• Problem: If a line in the records below holds the string "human", count it; give only the total.

• Extracted information:
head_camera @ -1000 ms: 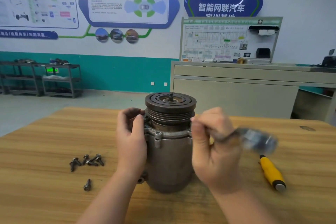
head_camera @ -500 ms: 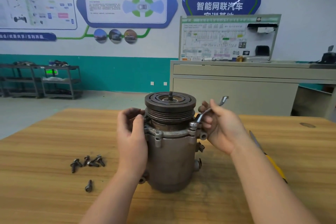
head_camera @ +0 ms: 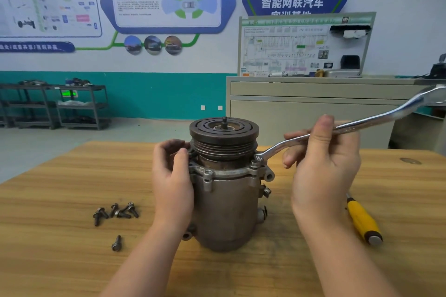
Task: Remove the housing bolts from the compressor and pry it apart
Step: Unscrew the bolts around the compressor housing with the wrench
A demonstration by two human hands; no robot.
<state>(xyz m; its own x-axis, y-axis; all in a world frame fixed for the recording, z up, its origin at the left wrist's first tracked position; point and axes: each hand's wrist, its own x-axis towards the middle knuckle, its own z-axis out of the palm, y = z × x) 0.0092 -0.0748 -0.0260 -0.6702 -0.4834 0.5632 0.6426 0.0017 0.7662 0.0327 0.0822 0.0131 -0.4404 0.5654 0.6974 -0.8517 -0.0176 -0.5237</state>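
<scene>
My left hand [head_camera: 172,177] cupped the compressor [head_camera: 225,190] just under its pulley [head_camera: 224,134], fingers curled round the flange, bracing the unit upright on the wooden bench [head_camera: 60,200]. My right hand [head_camera: 322,164] gripped the shank of an offset ring wrench [head_camera: 342,128], thumb up on top, fingers wrapped beneath; the tool's near end sat on a housing bolt [head_camera: 254,164] at the flange edge, just inboard of that hand, w/ the far end angling up and away past my knuckles.

Step in hand, as I judged it: backing out the housing bolts, not yet prying. A bolt at front of the flange [head_camera: 208,173] looked seated too, so more than one was left.

Next move called for a steady swing of the wrench while the left hand stopped the body turning; ring needed to stay square on the head or it could slip off.

Outboard of my left hand lay a cluster of removed bolts [head_camera: 115,212], plus one stray bolt [head_camera: 116,243] nearer me. Beyond my right wrist lay a yellow-handled screwdriver [head_camera: 363,220], prob. for prying. The pulley overhang crowded the wrench head, limiting the swing arc.
</scene>
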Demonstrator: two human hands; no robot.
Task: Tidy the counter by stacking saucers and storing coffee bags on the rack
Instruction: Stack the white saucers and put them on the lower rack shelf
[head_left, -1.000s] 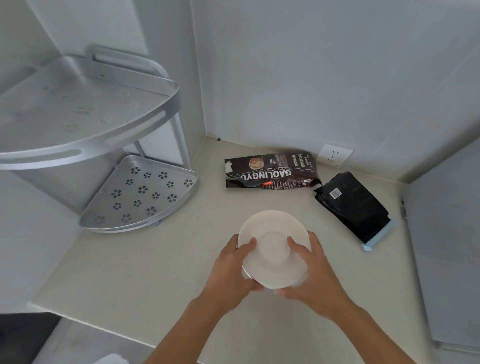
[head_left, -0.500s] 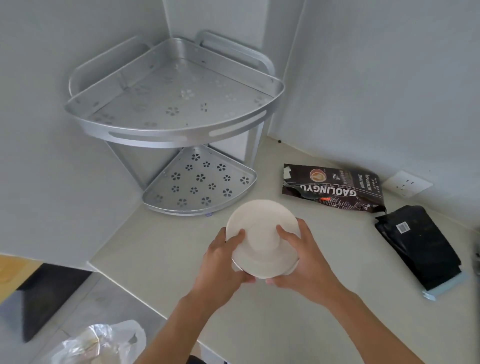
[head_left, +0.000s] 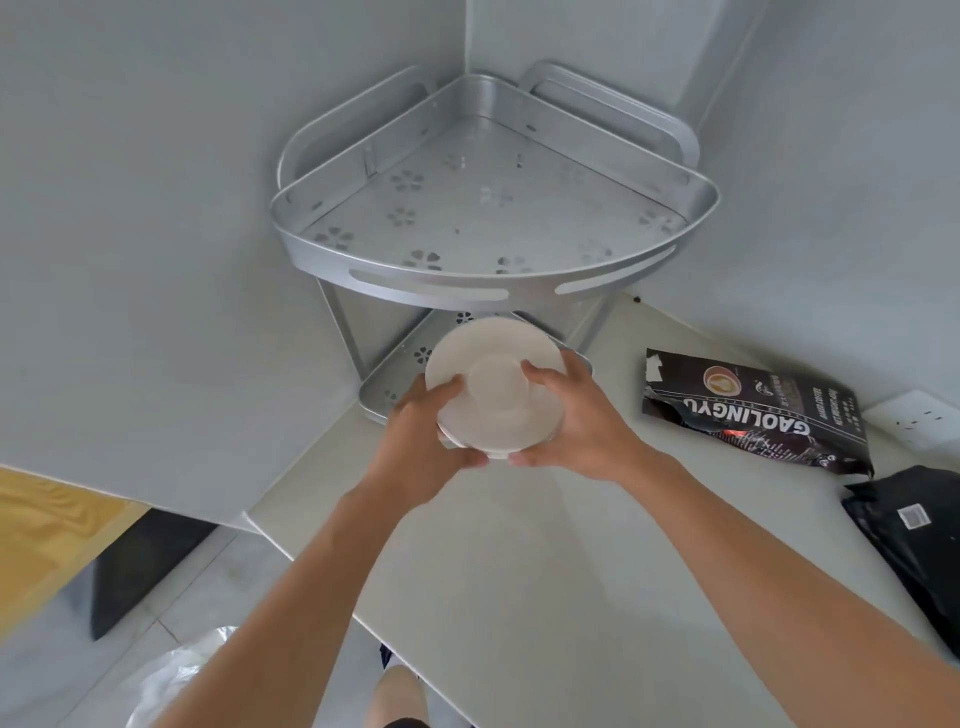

• Response box: 2